The first lecture of each subject of each course is a presentation lecture. Basically whether it lasts ten minutes or an hour, there is no teaching, just presenting to the avid audience what the individual course is going to consist of. I tasted lectures for prehistory, ancient world history, Russian and publicity. After the two weeks I am settled on my meal of prehistory, Russian and publicity, along with the obligatory Erasmus Spanish course. For the Spanish Erasmus course (you will have done an entry test for it in the summer holidays, along with an accommodation application) you are assigned a preliminary level, for example I was designated Avanzado 4, and then attend a lecture. At your first lecture you will have an easy creative writing assignment (for Avanzado 4 it was ‘write a letter of complaint to the town hall because your flat is crap’ – not exact words) and a little individual ‘oral exam’ about general things about your current collegial life, with whichever lecturer you have. Then, a few days later when all the students have carried out their tests, the classes may be reshuffled. For example, if I talked complete drivel in my oral or wrote Polish in my writing exam, I may have been moved down a level (levels: Inicial-1, 2, 3, 4; Intermedio-1, 2, 3; Avanzado-1, 2, 3, 4, 5; Superior-1, 2), but I didn’t and I wasn’t…so there.

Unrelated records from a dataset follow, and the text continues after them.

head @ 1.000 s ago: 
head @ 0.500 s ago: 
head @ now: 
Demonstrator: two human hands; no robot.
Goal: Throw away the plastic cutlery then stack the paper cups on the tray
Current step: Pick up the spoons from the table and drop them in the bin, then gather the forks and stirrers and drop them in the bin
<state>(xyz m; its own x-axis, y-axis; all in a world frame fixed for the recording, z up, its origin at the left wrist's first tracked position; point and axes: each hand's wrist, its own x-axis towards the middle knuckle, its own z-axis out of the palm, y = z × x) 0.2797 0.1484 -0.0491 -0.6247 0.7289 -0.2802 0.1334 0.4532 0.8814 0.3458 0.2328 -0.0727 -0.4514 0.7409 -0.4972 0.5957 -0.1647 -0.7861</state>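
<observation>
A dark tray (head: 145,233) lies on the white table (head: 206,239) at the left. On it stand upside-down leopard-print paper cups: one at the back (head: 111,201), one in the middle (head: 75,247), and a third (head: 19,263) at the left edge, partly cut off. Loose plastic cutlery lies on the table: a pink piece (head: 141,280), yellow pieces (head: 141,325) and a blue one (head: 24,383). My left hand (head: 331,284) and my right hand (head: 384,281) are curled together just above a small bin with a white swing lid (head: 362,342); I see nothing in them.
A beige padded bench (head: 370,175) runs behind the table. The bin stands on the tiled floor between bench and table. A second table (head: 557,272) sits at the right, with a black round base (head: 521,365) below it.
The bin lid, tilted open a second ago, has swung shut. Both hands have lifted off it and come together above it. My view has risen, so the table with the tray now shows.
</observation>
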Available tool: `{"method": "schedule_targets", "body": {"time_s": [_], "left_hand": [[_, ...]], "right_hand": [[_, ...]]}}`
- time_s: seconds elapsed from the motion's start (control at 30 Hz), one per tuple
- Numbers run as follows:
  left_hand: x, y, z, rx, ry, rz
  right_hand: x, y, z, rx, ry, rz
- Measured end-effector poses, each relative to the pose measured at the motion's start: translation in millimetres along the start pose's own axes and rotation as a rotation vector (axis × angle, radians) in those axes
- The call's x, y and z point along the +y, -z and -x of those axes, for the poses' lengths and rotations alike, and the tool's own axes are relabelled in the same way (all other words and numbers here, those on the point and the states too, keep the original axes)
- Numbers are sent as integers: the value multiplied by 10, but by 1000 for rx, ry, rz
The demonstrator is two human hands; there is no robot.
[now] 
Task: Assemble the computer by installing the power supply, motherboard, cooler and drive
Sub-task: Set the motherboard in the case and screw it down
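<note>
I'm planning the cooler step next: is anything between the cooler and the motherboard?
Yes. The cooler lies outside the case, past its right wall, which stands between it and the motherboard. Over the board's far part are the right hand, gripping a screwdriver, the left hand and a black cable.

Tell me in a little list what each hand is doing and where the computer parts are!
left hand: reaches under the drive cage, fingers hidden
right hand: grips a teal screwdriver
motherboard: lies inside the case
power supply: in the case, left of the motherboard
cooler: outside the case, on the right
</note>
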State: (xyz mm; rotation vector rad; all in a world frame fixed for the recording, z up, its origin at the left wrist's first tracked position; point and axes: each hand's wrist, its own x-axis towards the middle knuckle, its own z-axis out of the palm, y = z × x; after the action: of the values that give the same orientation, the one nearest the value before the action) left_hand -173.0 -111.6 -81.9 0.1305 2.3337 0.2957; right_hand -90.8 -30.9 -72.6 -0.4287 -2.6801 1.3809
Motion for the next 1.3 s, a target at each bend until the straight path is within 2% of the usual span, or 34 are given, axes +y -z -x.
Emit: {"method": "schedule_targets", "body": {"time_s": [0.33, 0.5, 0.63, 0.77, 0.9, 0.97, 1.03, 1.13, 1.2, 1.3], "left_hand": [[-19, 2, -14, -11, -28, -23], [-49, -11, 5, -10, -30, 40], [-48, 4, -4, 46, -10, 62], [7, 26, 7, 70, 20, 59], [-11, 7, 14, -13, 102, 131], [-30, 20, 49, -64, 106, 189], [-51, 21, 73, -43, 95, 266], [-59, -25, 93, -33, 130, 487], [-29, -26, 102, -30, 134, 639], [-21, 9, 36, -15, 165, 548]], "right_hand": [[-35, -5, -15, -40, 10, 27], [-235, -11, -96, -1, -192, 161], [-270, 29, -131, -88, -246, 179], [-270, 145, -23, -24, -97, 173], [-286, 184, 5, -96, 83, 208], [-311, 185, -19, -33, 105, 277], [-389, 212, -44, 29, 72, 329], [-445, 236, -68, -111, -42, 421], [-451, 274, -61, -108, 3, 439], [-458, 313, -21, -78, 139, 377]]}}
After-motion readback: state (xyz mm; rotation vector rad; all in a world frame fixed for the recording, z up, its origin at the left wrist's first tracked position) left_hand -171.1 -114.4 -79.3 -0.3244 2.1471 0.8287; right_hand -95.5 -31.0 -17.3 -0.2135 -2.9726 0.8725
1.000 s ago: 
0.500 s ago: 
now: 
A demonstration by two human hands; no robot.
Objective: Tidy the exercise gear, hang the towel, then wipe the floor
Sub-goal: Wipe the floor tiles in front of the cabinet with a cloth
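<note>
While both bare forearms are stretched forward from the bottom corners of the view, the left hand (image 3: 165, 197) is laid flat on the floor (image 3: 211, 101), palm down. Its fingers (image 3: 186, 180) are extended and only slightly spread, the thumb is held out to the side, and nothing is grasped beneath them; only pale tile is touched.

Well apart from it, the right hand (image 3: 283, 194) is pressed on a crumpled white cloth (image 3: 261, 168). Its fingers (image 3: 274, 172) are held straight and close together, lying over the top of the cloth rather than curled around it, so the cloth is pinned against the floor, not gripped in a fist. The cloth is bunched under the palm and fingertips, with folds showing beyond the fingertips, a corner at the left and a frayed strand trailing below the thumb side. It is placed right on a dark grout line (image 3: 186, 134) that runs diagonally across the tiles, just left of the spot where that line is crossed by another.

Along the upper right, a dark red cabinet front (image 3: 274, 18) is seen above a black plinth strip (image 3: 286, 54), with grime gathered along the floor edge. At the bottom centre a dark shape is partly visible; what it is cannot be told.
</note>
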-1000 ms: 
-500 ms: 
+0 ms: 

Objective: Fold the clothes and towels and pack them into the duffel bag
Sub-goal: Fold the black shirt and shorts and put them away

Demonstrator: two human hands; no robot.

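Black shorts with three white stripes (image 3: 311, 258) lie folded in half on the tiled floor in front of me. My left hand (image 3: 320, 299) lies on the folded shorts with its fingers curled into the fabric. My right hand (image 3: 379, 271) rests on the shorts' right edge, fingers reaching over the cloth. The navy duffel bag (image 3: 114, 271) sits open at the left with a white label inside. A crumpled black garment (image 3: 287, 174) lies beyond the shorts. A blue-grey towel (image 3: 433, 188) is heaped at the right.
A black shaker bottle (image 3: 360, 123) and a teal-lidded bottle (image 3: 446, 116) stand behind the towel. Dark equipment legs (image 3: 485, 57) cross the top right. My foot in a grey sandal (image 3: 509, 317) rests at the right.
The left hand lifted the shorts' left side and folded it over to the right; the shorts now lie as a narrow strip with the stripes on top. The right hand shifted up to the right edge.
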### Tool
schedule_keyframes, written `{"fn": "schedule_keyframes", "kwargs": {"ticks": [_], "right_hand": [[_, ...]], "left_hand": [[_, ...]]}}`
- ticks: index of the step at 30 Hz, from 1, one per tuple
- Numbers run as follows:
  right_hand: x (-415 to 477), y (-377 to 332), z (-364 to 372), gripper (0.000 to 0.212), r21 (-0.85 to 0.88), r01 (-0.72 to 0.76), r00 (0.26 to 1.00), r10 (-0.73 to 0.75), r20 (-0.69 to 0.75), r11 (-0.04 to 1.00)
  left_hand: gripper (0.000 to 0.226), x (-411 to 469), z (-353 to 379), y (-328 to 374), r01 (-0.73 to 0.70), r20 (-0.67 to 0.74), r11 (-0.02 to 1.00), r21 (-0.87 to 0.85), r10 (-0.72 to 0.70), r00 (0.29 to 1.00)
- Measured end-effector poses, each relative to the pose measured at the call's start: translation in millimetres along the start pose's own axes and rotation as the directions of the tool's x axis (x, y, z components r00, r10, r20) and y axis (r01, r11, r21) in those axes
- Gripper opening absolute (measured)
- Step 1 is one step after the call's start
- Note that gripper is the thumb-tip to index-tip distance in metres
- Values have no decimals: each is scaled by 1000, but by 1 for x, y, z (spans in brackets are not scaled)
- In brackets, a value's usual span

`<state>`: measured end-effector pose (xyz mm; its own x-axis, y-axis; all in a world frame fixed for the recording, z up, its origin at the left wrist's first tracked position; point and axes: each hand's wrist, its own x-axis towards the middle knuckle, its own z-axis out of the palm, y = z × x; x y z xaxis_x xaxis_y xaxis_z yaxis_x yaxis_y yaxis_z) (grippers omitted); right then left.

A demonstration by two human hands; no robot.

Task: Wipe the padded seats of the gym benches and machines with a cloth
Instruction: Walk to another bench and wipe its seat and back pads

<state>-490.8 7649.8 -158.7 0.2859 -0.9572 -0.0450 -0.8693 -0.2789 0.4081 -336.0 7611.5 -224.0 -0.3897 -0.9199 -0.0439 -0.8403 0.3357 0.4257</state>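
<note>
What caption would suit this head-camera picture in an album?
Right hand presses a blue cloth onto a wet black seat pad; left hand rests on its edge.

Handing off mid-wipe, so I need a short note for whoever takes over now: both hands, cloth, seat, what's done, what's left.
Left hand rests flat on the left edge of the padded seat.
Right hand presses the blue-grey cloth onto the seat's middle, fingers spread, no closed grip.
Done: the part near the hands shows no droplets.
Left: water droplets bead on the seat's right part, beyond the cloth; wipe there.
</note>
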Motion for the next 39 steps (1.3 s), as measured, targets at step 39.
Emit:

One thing, just to gallop away at full steam from any point I may or may not have been making for a few minutes, that annoys me intensely and to the point of imminent mass slaughter on my part, is Spaniards and queuing. I shan’t pound my point home for too long as there exists a well documented, sub-conscious, cultural history that the English are the only, the only nation that can queue properly. We’re just so God damn good at standing in single file waiting our turn, denying any common sense that says you could easily get served quicker and have your business sorted out faster by pushing, punching, biting or flailing your way to the front of a queue…like the Russians. The Spaniards know this, and their abnegation of the art of queuing is pulled off with a laid back, Latin American, nonchalant and frankly flagrant demeanour! So I stand there AT the bus stop, CLEARLY waiting for the bus at the OBVIOUS front of a POTENTIAL queue, then the Spanish students waltz up lazily and take their places in a scruffy horde IN FRONT of ME. They couldn’t have been more obvious if they had tapped me on the shoulder and proclaimed ‘excuse me you big bag of international crap, please move. Why? Because I want to be first on the bus!’ It’s not my fault we had a better Empire! Anyway, enough of this hatred/banter, it’s all jest I assure you. Jest laden and smothered with copious, viscous layers of national pride and manners scorned.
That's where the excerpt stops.